« Quand j’ai écrit les pages suivantes, ou la plupart d’entre elles, je vivais seul au milieu des bois, à un miles de mon voisin le plus proche, dans une maison que j’avais construite moi-même sur la berge du lac Walden, à Concord, Massachusetts, et je gagnais ma vie grâce au seul travail de mes mains. J’ai habité là deux ans et deux mois. A présent, je séjourne de nouveau dans la civilisation.
Je n’aurai pas la présomption de réclamer autant l’attention de mes lecteurs si mes concitoyens ne m’avaient posé des questions très précises sur mon mode de vie, que certains taxeraient d’absurdité bien que je n’y voie aucune impertinence, mais compte tenu des circonstances, des questions tout à fait naturelles et pertinentes. Quelques-uns m’ont demandé ce que je mangeais, si je ne me sentais pas seul, si je n’avais pas peur, et ainsi de suite. D’autres ont été curieux d’apprendre quelle part de mes revenus je consacrais à des œuvres charitables ; d’autres encore, nantis d’une nombreuse famille, combien d’enfants pauvres j’entretenais. Je demanderai donc à mes lecteurs qui ne s’intéressent guère à moi, de me pardonner si dans ce livre j’entreprends de répondre à certaines de ces questions.

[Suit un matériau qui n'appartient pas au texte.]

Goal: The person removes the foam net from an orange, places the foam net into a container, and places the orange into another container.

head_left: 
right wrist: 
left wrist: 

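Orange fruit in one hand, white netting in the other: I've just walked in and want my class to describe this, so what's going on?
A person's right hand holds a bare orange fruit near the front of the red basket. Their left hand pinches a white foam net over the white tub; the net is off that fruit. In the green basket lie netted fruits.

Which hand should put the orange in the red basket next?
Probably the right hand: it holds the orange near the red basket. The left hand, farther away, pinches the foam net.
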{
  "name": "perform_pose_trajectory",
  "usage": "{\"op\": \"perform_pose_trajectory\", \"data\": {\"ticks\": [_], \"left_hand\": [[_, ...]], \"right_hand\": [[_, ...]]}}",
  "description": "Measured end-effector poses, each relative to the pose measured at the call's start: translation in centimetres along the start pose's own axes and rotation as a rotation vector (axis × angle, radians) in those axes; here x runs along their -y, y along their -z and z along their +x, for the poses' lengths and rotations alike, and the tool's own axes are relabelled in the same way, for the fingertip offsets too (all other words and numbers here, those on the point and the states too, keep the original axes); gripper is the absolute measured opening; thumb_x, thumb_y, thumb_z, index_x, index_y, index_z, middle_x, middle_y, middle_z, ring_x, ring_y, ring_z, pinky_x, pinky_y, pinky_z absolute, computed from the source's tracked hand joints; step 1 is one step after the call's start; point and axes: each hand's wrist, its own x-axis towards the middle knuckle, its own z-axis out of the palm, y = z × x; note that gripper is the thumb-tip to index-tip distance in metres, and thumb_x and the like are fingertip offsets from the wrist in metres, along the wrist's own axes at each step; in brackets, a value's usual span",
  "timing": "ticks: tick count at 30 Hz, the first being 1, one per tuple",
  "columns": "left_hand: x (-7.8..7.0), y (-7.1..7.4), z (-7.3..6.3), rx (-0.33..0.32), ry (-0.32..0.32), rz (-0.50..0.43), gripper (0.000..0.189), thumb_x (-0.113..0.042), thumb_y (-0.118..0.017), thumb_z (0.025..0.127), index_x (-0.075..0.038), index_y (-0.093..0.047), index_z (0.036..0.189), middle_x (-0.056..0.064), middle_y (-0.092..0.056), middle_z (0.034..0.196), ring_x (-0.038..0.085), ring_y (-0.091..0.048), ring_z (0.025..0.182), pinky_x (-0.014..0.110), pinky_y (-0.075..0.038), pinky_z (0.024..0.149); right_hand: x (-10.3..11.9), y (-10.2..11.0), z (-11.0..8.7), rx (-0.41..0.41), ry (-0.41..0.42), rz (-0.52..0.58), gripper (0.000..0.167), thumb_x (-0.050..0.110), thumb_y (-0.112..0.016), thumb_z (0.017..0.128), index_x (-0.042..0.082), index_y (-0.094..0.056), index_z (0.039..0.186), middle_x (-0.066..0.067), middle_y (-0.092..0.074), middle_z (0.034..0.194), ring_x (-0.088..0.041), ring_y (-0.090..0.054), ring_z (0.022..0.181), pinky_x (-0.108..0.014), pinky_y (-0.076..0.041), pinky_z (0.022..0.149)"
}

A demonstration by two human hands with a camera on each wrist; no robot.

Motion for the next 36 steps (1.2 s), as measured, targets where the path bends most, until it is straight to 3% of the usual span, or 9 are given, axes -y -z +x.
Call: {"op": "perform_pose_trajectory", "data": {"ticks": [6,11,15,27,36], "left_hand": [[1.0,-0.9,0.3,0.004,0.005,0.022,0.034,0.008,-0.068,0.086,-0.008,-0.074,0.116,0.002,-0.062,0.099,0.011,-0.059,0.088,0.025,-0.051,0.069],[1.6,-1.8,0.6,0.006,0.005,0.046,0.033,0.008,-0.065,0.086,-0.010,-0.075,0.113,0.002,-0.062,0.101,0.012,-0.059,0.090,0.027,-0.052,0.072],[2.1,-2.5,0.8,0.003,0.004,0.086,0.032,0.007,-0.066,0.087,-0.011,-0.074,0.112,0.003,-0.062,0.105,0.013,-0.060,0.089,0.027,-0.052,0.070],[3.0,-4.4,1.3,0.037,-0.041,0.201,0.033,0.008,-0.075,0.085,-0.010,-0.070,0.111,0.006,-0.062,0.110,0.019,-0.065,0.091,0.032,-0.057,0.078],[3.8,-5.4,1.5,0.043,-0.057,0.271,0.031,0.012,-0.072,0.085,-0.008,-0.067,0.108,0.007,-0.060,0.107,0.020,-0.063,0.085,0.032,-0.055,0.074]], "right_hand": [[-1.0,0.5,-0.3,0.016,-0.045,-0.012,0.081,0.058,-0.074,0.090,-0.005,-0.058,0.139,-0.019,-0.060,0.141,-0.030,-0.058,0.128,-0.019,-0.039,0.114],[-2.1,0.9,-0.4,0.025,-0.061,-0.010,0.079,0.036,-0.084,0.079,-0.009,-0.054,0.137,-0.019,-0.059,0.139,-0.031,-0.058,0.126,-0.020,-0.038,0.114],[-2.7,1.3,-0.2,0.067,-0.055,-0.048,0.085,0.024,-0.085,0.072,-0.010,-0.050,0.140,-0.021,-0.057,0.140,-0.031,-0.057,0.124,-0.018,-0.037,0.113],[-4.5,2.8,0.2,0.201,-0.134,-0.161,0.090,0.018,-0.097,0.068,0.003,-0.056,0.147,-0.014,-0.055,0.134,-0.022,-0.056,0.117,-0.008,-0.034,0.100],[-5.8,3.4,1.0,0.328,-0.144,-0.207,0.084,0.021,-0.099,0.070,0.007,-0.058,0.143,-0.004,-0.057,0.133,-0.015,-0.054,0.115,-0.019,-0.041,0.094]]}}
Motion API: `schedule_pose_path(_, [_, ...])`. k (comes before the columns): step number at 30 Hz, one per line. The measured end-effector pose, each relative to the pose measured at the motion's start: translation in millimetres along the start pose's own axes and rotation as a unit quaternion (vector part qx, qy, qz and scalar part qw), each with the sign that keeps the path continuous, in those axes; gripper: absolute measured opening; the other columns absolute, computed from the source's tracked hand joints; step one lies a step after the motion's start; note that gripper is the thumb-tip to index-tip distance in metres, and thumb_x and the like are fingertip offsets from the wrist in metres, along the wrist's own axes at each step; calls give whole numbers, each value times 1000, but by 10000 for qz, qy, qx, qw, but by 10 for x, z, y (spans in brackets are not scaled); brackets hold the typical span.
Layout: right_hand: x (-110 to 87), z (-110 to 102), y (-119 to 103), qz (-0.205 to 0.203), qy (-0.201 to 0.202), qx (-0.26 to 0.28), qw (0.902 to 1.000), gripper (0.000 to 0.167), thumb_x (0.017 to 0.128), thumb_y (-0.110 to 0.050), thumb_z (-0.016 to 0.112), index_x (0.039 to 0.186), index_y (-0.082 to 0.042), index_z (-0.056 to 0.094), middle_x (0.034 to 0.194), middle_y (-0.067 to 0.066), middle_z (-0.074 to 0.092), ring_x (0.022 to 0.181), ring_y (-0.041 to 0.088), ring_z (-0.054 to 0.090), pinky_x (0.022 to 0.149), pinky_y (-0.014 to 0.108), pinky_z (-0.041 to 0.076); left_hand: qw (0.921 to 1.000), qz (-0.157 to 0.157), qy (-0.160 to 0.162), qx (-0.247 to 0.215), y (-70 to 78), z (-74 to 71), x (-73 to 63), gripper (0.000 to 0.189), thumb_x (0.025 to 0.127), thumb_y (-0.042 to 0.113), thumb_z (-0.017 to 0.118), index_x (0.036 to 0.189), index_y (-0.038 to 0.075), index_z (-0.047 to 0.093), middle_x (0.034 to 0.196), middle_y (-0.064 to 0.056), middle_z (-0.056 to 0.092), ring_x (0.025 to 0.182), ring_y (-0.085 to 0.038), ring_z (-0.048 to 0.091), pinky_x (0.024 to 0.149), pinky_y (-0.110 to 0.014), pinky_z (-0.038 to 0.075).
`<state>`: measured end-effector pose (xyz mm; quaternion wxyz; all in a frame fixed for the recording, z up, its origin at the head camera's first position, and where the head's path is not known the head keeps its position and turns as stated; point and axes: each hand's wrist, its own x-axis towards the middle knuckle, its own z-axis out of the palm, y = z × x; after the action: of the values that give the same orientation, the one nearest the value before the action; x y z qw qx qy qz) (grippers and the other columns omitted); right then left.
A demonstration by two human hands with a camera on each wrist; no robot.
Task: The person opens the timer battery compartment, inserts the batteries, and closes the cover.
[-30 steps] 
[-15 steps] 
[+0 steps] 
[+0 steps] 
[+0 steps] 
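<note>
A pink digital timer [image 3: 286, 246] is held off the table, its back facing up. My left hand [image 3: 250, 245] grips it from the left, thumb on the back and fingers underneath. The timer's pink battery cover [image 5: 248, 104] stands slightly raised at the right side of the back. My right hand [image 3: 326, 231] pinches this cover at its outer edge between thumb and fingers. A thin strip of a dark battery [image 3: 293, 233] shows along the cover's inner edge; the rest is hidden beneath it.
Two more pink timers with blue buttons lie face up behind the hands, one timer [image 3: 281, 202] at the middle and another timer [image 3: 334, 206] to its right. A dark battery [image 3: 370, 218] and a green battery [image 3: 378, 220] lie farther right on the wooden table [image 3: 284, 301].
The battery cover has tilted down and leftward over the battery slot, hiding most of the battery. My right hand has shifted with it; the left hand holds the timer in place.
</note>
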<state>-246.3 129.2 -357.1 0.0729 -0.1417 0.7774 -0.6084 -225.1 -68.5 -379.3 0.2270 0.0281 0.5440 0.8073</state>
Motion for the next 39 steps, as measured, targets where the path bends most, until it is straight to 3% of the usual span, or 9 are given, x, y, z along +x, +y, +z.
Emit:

Dans la plupart des livres, le je ou la première personne est omis, dans celui-ci il sera conservé ; cela, sur le plan de l’égotisme est la principale différence. Nous oublions souvent qu’après tout, c’est toujours la première personne qui s’exprime. […] Mieux, j’exige, moi, personnellement, de chaque écrivain, grand ou petit, un récit simple et sincère de sa propre vie, et pas seulement ce qu’il a entendu dire de la vie des autres ; le genre de compte-rendu qu’il pourrait envoyer d'une terre lointaine à sa famille, car s’il a vécu avec sincérité il l’a forcément fait, selon moi, dans une terre lointaine. »
Henry David Thoreau, in Walden ou la vie dans les bois.
(Texte lu hier dans les Chemins de la Philosophie, semaine consacrée à H D Thoreau. En 2012... déjà... mais je ne m'en lasse pas de Thoreau).